What you have to do: Every line from the start of the records through the line with "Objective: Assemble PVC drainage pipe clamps" is to be written out exactly; pictures are not.

Provided records:
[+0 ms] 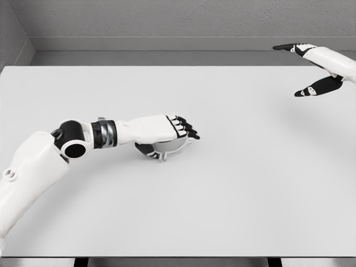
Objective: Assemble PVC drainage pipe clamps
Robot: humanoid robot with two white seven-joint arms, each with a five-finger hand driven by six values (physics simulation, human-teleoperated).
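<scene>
Nearest the camera, the left arm [33,167] rises from the lower left of the frame and reaches toward the middle of the white table [233,194]. Its left hand [167,129] lies palm down over a pale grey clamp [167,149], a curved ring-shaped piece sitting on the table just left of centre. The thumb hooks under the near side of the ring and the black-tipped fingers [186,130] stretch across its top, so the hand looks closed around the clamp, though how firm the hold is cannot be made out because the hand covers most of the piece.

At the upper right edge of the frame the right hand [314,69] hangs above the far right of the table, fingers spread wide apart and holding nothing. It is well apart from the clamp.

No pipe or second clamp half shows anywhere on the table, so the assembly seems to be at an early stage.

The main risk is slippage: the ring is rounded and smooth-looking, and a hold from above with only the thumb beneath could let it roll or pop out sideways when lifted. Pressing down instead of squeezing might skid it across the bare surface.
</scene>
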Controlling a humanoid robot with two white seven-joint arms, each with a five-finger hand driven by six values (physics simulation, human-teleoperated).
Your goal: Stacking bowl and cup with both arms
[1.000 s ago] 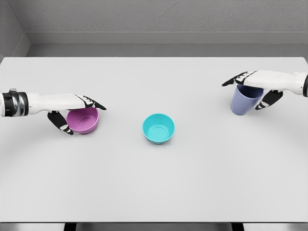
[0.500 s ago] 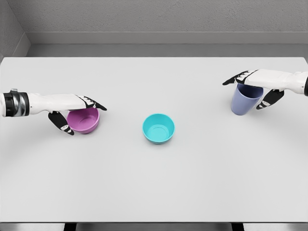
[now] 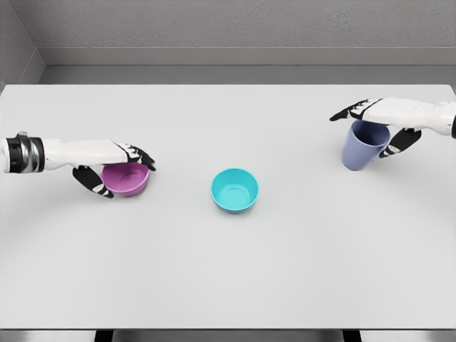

Solution to this task:
[+0 ms] 
Objective: Assemble PVC drainage pipe clamps

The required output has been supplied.